The Skeptical Science temperature trend calculator
Posted on 27 March 2012 by Kevin C
Skeptical Science is pleased to provide a new tool, the Skeptical Science temperature trend uncertainty calculator, to help readers to evaluate critically claims about temperature trends.
The trend calculator provides some features which are complementary to those of the excellent Wood For Trees web site and this amazing new tool from Nick Stokes, in particular the calculation of uncertainties and confidence intervals.
Start the trend calculator | to explore current temperature data sets. |
Start the trend calculator | to explore the Foster & Rahmstorf adjusted data. |
What can you do with it?
That's up to you, but here are some possibilities:
- Check if claims about temperature trends are meaningful or not. For example, you could check Viscount Monckton's claim of a statistically significant cooling trend at 4:00 in this video.
- Examine how long a period is required to identify a recent trend significantly different from zero.
- Examine how long a period is required to identify a recent trend significantly different from the IPCC projection of 0.2°C/decade.
- Investigate how the uncertainty in the trend varies among the different data sets.
- Check the short term trends used in the 'sceptic' version of the 'Escalator' graph, and the long term trend in the 'realist' version for significance.
Health warnings
As with any statistical tool, the validity of the result depends on both the expertise and the integrity of the user.
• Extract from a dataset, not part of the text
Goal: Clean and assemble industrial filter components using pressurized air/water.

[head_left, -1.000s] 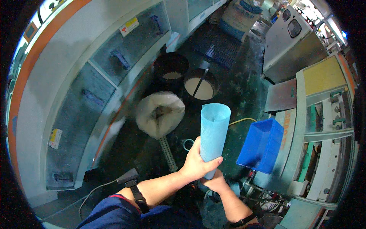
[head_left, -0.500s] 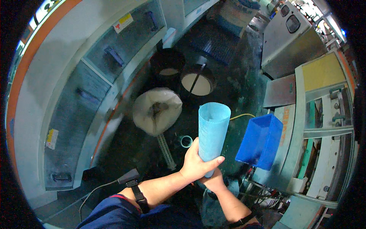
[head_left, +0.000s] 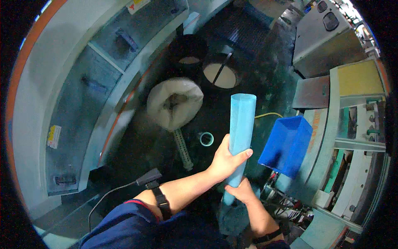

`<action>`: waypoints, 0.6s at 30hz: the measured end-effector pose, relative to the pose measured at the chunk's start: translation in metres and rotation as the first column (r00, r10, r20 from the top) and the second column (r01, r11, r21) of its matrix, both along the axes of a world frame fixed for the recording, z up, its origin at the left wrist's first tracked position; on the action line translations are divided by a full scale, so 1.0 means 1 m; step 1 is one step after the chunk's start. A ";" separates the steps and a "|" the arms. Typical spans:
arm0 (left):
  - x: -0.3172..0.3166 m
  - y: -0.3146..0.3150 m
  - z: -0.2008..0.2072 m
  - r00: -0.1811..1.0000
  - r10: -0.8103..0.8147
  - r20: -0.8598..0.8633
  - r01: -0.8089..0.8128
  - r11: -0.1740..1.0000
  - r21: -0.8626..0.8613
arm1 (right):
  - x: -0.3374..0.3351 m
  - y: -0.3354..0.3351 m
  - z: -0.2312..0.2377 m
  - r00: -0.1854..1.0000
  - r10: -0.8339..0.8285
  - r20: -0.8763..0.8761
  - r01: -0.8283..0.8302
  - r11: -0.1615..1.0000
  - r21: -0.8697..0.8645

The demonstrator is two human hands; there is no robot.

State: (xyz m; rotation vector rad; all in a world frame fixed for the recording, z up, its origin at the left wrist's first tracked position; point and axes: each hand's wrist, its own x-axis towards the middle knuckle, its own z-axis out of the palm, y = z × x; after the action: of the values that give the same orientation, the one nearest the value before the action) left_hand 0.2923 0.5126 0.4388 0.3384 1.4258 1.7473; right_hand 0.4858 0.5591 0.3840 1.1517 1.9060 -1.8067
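Note:
A light-blue rolled tube of mesh-like sheet (head_left: pixel 242 120) stands almost upright in front of me, its top end open. My left hand (head_left: pixel 228 159) is closed round its middle, thumb across the near side. Lower down, my right hand (head_left: pixel 243 191) grips the same tube near its bottom end; some of its fingers are hidden behind the roll. Right of the tube is a blue plastic bin (head_left: pixel 286 143), apart from both hands. On the dark floor to the left lies a small pale-green ring (head_left: pixel 206 139).
A whitish open sack (head_left: pixel 176 103) stands left of centre, with a perforated pale strip (head_left: pixel 182 149) below it. Behind are two dark buckets with pale contents, one holding a stick (head_left: pixel 222 68). Machine panels (head_left: pixel 99 66) line the left; a machine frame (head_left: pixel 360 145) borders the right.
The tube looks narrower and more tightly rolled, and sits slightly further right. My right hand shows more plainly below the left. The whole view has shifted a little.

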 end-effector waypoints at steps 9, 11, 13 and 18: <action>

You can generate nonsense statistics with this tool. Obvious mistakes would be calculating the autocorrelations from a period which does not show an approximately linear trend, or using unrealistically short periods.
Background
Temperature trends are often quoted in the global warming debate. As with any statistic, it is important to understand the basis of the statistic in order to avoid being misled. To this end, Skeptical Science is providing a tool to estimate temperature trends and uncertainties, along with an introduction to the concepts involved.
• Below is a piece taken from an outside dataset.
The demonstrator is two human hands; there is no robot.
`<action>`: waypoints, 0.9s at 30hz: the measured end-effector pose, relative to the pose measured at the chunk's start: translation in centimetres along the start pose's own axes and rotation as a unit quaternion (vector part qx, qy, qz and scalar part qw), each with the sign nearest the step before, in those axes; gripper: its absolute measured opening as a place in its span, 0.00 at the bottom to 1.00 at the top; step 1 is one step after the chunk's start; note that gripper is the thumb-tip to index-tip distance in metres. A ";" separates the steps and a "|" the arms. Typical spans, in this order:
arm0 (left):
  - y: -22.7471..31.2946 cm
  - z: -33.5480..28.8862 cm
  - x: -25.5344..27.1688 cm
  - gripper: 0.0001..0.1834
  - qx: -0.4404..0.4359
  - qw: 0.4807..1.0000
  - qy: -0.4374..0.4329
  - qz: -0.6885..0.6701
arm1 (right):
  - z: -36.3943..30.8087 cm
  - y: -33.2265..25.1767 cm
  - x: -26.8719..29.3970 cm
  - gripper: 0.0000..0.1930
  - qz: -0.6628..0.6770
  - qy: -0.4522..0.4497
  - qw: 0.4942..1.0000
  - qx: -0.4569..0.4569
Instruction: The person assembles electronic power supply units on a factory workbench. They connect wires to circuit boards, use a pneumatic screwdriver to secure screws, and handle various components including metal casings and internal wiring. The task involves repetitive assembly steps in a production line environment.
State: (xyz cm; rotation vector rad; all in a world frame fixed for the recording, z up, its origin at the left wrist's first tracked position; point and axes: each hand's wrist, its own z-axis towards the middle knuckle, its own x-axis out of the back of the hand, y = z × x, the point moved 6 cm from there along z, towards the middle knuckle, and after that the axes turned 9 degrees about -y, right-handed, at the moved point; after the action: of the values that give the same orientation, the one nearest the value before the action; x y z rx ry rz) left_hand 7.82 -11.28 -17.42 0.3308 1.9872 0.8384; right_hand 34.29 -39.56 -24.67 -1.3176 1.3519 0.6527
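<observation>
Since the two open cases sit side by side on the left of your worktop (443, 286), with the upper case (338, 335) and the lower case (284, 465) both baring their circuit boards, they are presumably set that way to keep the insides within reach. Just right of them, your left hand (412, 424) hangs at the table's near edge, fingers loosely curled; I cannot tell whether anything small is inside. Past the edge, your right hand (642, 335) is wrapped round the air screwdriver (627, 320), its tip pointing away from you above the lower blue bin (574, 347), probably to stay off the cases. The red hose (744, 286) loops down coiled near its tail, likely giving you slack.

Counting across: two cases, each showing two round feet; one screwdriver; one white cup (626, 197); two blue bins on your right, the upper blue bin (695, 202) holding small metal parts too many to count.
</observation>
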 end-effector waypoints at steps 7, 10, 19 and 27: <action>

Not all trends are equal - some of the figures quoted in the press and on blogs are completely meaningless. Many come with no indication of whether they are statistically significant or not.
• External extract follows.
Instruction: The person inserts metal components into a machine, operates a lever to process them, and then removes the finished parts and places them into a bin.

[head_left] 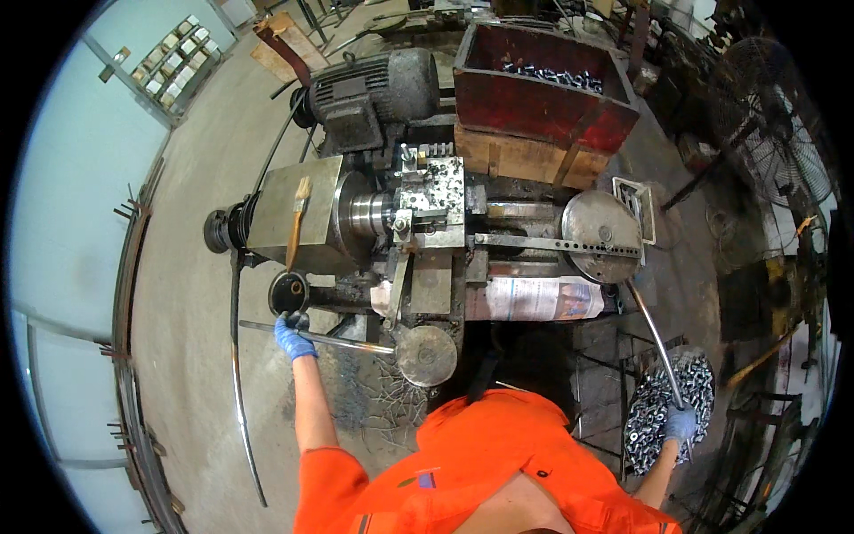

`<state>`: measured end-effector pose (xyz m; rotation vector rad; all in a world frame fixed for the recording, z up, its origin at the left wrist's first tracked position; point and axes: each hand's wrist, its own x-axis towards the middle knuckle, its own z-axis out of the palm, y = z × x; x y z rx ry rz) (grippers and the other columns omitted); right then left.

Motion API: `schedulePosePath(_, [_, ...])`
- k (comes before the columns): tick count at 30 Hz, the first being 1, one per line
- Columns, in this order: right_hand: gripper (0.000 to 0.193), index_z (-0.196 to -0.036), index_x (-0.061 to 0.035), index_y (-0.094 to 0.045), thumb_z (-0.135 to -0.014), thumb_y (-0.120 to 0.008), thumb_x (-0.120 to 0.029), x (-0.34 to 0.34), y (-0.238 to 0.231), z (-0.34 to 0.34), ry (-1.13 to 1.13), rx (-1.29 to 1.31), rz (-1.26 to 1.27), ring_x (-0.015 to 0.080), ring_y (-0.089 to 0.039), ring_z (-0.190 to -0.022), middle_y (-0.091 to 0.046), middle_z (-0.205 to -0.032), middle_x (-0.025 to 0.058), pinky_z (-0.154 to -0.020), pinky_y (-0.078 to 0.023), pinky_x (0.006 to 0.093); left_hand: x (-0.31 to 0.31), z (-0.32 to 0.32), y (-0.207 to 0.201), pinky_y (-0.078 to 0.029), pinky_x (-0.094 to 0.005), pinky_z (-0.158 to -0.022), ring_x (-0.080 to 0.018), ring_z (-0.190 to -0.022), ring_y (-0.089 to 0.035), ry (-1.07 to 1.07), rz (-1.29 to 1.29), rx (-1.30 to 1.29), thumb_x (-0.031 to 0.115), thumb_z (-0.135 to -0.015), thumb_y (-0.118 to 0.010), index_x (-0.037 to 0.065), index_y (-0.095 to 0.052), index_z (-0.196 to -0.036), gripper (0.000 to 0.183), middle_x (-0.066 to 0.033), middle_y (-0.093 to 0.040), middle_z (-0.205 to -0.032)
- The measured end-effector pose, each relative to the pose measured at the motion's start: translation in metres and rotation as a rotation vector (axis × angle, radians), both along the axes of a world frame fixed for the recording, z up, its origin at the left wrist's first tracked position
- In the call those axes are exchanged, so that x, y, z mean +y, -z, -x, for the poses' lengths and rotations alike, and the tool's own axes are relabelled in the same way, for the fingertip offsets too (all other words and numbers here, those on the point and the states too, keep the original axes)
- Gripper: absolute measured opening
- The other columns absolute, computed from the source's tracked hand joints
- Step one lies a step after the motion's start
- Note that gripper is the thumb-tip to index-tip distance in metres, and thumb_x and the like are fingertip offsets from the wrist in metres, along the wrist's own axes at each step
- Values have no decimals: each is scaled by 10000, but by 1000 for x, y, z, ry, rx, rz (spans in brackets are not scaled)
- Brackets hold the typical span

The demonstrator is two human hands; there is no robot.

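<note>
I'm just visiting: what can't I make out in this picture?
All in the head view:
- Left hand: its blue glove hides exactly what the fingers close on.
- Right hand: the glove covers the part of the metal lever inside its grip.
- Pile of metal parts: pieces too small to tell their exact shape.
- Red bin: its front wall hides how deep the contents go.

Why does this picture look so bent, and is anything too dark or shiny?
Head view: the fisheye lens bows the pale wall and leaves black corners; head view: the metal rod in the right hand carries bright highlights; head view: the fan at right sits dim, its detail hard to make out.
</note>
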<state>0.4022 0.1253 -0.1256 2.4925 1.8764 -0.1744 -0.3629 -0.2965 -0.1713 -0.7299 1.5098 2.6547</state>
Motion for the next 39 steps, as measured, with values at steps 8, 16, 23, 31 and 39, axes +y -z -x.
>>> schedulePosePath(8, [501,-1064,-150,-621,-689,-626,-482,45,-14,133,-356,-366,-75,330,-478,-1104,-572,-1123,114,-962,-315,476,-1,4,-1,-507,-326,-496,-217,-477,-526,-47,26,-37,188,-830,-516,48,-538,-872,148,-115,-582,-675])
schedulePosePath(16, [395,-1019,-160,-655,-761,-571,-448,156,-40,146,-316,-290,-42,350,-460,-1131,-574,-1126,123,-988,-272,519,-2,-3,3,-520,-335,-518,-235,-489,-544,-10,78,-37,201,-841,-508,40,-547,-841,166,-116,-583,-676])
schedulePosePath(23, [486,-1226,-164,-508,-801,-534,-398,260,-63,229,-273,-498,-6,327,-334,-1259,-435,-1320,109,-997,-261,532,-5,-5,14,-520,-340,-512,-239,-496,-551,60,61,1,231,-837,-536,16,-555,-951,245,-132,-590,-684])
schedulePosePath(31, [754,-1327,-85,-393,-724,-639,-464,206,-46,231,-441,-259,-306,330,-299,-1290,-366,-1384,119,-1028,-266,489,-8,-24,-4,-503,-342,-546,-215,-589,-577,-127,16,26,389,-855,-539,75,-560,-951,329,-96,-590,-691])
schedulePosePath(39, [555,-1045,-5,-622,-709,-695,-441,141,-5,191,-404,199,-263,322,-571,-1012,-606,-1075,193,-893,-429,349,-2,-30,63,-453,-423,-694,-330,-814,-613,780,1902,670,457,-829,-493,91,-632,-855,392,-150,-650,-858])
Furthermore, the term ‘statistically significant’ is a source of confusion. To someone who doesn’t know the term, ‘no statistically significant trend’ can easily be misinterpreted as ‘no trend’, when in fact it can equally well mean that the calculation has been performed over too short a time frame to detect any real trend.
Trend and Uncertainty
Whenever we calculate a trend from a set of data, the value we obtain is an estimate. It is not a single value, but a range of possible values, some of which are more likely than others. So temperature trends are usually expressed something like this: β±ε °C/decade. β is the trend, and ε is the uncertainty. If you see a trend without an uncertainty, you should consider whether the trend is likely to be meaningful.
There is a second issue: The form β±ε °C/decade is ambiguous without an additional piece of information: the definition of uncertainty. There are two common forms. If you see an uncertainty quotes as ‘one sigma’ (1σ), then this means that according to the statistics there is a roughly 70% chance of the true trend lying between β-ε and β+ε. If you see an uncertainty quoted as ‘two sigma’ (2σ), then this means that according to the statistics there is a roughly 95% chance of the true trend lying between β-ε and β+ε. If the trend differs from some ‘null hypothesis’ by more than 2σ, then we say that the trend is statistically significant.
How does this uncertainty arise? The problem is that every observation contains both the signal we are looking for, and spurious influences which we are not - noise. Sometimes we may have a good estimate of the level of noise, sometimes we do not. However, when we determine a trend of a set of data which are expected to lie on a straight line, we can estimate the size of the noise contributions from how close the actual data lie to the line.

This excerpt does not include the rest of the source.